======== RECORDED DATA
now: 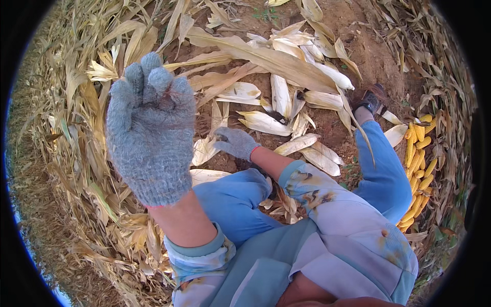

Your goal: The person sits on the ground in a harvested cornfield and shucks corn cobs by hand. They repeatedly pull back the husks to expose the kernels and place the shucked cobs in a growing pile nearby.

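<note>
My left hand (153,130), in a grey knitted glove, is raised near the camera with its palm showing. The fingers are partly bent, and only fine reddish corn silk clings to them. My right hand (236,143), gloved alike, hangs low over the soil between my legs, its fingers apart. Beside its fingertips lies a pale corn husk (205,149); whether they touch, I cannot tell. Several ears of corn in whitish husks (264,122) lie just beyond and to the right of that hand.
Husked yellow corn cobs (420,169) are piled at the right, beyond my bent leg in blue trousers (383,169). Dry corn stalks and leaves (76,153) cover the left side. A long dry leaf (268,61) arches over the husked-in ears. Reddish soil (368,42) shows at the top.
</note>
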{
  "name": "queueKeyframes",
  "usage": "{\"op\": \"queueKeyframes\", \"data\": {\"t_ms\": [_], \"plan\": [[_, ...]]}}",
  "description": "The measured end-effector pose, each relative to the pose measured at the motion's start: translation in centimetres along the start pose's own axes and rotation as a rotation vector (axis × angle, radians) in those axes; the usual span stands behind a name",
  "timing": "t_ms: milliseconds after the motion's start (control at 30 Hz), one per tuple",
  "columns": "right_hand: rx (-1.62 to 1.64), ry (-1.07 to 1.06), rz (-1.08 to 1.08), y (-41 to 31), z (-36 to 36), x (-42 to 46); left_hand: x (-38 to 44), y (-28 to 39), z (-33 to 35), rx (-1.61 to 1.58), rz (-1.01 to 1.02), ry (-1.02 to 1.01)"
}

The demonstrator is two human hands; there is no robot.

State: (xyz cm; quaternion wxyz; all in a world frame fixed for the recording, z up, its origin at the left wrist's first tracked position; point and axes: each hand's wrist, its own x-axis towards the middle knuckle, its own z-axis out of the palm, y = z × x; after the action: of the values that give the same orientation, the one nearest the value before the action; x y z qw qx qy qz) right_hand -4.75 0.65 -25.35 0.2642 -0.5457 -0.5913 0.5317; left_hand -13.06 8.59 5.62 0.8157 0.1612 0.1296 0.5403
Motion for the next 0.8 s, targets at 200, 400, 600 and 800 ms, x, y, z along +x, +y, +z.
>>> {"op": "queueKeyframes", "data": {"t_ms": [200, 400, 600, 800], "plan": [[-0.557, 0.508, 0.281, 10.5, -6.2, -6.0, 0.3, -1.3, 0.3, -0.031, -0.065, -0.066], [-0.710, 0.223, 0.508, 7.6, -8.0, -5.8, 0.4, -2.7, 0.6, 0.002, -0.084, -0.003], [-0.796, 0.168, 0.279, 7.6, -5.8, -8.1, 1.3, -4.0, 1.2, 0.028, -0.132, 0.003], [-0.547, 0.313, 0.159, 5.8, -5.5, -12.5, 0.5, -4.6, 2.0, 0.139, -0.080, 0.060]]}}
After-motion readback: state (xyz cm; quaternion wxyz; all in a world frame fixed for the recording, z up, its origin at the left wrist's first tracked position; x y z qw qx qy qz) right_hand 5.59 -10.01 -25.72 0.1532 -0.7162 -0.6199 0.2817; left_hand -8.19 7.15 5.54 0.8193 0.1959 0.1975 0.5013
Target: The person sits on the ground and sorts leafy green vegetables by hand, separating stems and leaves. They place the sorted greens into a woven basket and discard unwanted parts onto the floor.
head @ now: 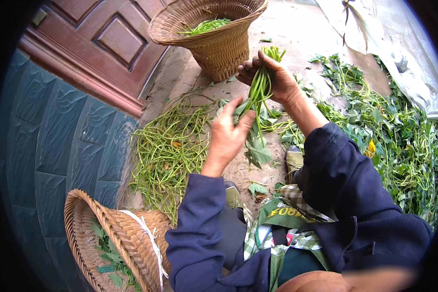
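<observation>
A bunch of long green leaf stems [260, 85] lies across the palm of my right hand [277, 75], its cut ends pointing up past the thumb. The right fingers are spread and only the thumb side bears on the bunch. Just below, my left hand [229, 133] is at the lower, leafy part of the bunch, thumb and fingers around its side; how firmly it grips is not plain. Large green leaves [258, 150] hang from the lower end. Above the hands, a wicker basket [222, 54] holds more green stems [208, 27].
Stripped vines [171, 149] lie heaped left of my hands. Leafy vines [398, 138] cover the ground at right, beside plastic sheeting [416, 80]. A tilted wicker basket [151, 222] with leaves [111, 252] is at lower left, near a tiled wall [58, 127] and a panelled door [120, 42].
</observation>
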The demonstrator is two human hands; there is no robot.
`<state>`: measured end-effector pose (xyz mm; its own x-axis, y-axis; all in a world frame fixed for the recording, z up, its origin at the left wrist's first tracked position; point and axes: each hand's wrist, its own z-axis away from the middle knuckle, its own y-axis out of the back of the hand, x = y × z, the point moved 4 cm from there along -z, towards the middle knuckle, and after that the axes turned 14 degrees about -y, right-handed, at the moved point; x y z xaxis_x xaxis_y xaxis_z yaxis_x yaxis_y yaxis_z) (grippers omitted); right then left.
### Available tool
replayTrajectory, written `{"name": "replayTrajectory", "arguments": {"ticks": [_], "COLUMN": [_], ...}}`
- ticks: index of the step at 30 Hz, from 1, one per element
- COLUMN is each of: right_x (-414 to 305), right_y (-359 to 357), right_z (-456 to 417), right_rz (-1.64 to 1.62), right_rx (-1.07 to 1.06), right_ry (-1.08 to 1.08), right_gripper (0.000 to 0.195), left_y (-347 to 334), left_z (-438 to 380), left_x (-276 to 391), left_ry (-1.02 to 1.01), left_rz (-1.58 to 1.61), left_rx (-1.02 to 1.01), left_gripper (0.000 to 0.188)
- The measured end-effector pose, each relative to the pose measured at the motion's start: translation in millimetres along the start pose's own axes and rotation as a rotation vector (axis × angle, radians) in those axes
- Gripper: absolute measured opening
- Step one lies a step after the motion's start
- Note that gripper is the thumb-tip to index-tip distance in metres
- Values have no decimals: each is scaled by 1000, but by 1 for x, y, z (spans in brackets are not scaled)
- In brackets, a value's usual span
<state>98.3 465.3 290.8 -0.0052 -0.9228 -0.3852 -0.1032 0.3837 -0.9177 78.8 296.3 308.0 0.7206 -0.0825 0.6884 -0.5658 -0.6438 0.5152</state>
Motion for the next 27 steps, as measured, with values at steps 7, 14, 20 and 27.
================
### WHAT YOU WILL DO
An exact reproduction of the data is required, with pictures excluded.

### RESPONSE BOX
now: 

Your goal: The person sits on the ground in a harvested cornfield and shucks corn cobs by hand. They repeatedly pull back the husks to expose the kernels and place the shucked cobs in a growing pile nearby.

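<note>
My left hand (153,130), in a grey knitted glove, is raised near the camera with its palm showing. The fingers are partly bent, and only fine reddish corn silk clings to them. My right hand (236,143), gloved alike, hangs low over the soil between my legs, its fingers apart. Beside its fingertips lies a pale corn husk (205,149); whether they touch, I cannot tell. Several ears of corn in whitish husks (264,122) lie just beyond and to the right of that hand.
Husked yellow corn cobs (420,169) are piled at the right, beyond my bent leg in blue trousers (383,169). Dry corn stalks and leaves (76,153) cover the left side. A long dry leaf (268,61) arches over the husked-in ears. Reddish soil (368,42) shows at the top.
</note>
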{
  "name": "queueKeyframes",
  "usage": "{\"op\": \"queueKeyframes\", \"data\": {\"t_ms\": [_], \"plan\": [[_, ...]]}}",
  "description": "The measured end-effector pose, each relative to the pose measured at the motion's start: translation in centimetres along the start pose's own axes and rotation as a rotation vector (axis × angle, radians) in those axes; the usual span stands behind a name",
  "timing": "t_ms: milliseconds after the motion's start (control at 30 Hz), one per tuple",
  "columns": "right_hand: rx (-1.62 to 1.64), ry (-1.07 to 1.06), rz (-1.08 to 1.08), y (-41 to 31), z (-36 to 36), x (-42 to 46); left_hand: x (-38 to 44), y (-28 to 39), z (-33 to 35), rx (-1.61 to 1.58), rz (-1.01 to 1.02), ry (-1.02 to 1.01)"
}

The demonstrator is two human hands; there is no robot.

State: (xyz cm; quaternion wxyz; all in a world frame fixed for the recording, z up, its origin at the left wrist's first tracked position; point and axes: each hand's wrist, its own x-axis towards the middle knuckle, its own z-axis out of the palm, y = z × x; after the action: of the values that give the same orientation, the one nearest the value before the action; x y z qw qx qy qz) right_hand -4.75 0.65 -25.35 0.2642 -0.5457 -0.5913 0.5317; left_hand -13.06 8.59 5.62 0.8157 0.1612 0.1296 0.5403
Motion for the next 0.8 s, targets at 200, 400, 600 and 800 ms, x, y, z along +x, +y, +z.
>>> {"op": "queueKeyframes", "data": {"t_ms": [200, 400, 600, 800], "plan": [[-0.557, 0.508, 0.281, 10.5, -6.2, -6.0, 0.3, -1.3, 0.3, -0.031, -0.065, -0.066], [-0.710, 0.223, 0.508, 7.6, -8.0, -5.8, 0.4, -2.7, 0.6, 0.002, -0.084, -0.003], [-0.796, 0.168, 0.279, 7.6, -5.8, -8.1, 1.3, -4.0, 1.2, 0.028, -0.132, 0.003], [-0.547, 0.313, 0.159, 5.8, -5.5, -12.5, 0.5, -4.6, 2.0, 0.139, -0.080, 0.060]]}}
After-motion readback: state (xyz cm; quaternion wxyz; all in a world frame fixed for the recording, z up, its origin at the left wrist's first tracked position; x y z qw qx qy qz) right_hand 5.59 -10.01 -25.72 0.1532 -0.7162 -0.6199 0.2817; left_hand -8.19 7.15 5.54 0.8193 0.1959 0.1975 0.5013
Target: The person sits on the ground and sorts leafy green vegetables by hand, separating stems and leaves. They place the sorted greens into a woven basket and discard unwanted parts onto the floor.
head @ now: 
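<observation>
A bunch of long green leaf stems [260, 85] lies across the palm of my right hand [277, 75], its cut ends pointing up past the thumb. The right fingers are spread and only the thumb side bears on the bunch. Just below, my left hand [229, 133] is at the lower, leafy part of the bunch, thumb and fingers around its side; how firmly it grips is not plain. Large green leaves [258, 150] hang from the lower end. Above the hands, a wicker basket [222, 54] holds more green stems [208, 27].
Stripped vines [171, 149] lie heaped left of my hands. Leafy vines [398, 138] cover the ground at right, beside plastic sheeting [416, 80]. A tilted wicker basket [151, 222] with leaves [111, 252] is at lower left, near a tiled wall [58, 127] and a panelled door [120, 42].
</observation>
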The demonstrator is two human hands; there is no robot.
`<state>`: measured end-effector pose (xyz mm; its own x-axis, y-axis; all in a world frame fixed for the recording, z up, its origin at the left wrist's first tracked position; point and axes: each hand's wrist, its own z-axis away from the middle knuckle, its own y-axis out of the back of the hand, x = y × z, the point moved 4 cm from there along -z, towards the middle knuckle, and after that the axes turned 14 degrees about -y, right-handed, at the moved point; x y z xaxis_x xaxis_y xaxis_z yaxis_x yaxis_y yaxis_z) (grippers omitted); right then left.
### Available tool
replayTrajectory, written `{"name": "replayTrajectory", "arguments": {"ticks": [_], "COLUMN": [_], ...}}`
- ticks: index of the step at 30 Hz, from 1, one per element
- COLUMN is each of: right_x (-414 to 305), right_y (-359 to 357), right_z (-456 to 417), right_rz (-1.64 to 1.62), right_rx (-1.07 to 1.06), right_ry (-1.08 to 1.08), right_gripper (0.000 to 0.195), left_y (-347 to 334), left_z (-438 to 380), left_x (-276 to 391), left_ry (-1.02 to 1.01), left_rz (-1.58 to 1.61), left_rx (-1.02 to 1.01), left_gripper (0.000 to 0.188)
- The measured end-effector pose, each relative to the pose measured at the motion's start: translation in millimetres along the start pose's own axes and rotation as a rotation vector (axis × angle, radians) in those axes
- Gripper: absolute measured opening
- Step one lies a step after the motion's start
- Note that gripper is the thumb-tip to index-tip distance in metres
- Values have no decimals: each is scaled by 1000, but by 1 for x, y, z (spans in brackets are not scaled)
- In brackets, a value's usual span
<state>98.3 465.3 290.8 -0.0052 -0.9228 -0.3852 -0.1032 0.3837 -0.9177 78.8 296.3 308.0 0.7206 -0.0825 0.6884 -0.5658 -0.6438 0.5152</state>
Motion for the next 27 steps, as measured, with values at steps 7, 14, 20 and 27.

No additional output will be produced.